President Donald Trump has proposed a series of changes on tariffs in the first few months of his term that have put the entire world economy into disorder. China, Europe and Canada have been some of the hardest hit.
President Trump has levied the most severe tariffs against China. His “reciprocal tariff” is set at 145%, designed to balance the trade between the two countries and reduce the U.S. trade deficit (the difference between the cost of goods imported into and exported out of the U.S.) with China. As of May 12, this tariff is on a 90-day pause and is set at its pre-Trump 30% level. An additional 25% tariff applies to some specific goods, including steel, aluminum and cars. The de minimis loophole has also been closed; goods under $800 now have a 30% tariff. According to Reuters, Chinese factories are reducing their production capacity at the fastest pace in over 16 months in response to what Trump called “Liberation Day.”
“Furniture producers in China have seen a complete halt in orders from U.S. importers, and we’re hearing the same across toys, apparel, footwear and sports equipment,” said Alan Murphy, founder and CEO of Sea-Intelligence. China has a $360 billion trade surplus with the U.S., but this is set to decline as trade between the two countries slows.
The European Union, although generally aligned with the U.S., also received tariffs. The base “reciprocal tariff” rate is a lower 20% on European made goods, but the taxes on steel, aluminum and cars remain the same as with China. Tariffs on European goods could lead to deflation — a shrinking economy and lower prices — in Europe. Researcher Niclas Poitiers from the think tank Bruegel believes that leftover American-bound inventory staying in Europe could also cause deflation.

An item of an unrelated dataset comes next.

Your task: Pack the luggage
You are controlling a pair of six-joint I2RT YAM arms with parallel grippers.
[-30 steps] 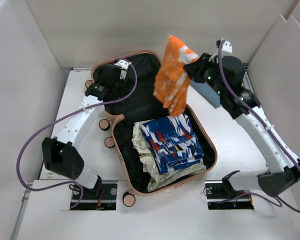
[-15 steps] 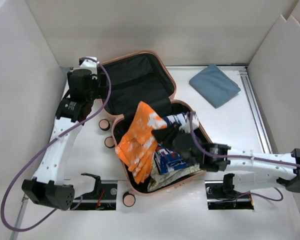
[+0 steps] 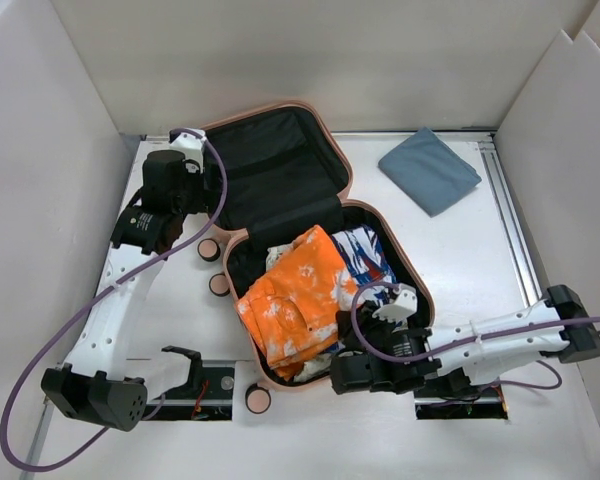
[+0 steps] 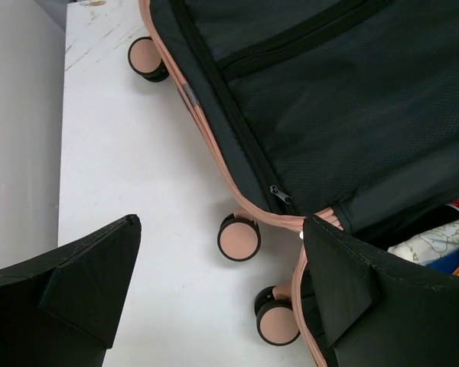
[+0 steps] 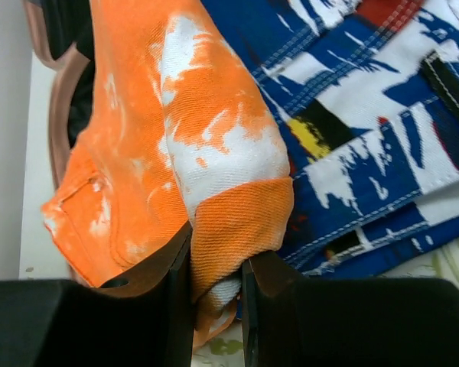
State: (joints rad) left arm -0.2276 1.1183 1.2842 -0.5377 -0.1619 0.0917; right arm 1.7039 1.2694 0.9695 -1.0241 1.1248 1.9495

Although deflation might sound like a positive as prices fall, it encourages consumers to postpone their purchases as they wait for prices to fall even further. Deflation typically results in falling wages and rising unemployment as the revenue of industries starts to decrease.
Canada’s tariffs are processed separately from Trump’s other “reciprocal tariffs,” as they were agreed upon at an earlier date. Canadian goods will be taxed at 25% generally, with energy products like oil getting a lower 10% rate.
The Canadian economy is extremely reliant on exports to the U.S. According to Edward Jones, 20% of the nation’s GDP comes from these exports. Tariffs on Canadian products would make these goods uncompetitive in the U.S. landscape, especially compared to domestically produced ones. These decreasing profits would encourage Canadian manufacturers to cut costs and reduce production. According to the CBC, the decrease in manufacturing in Canada could reduce the supply of jobs in Ontario by as much as 68,100 this year, and 137,900 by the time Trump’s term ends.
China, Canada, and the EU have all imposed their own tariffs in retaliation to the ones imposed by the U.S., making trade in both directions less cost-effective. Price increases are likely for everyday products made in the U.S., and cost of living is likely to rise.
It is still largely uncertain what the full results of Trump’s tariffs will be. His administration holds onto the idea that eliminating trade deficits with other countries will help the U.S. economy in the long run. While this is still up for debate, any fruits of this change will take a long time to fully be realized. Dual rising costs of living and everyday goods could impact lives worldwide before benefits are seen.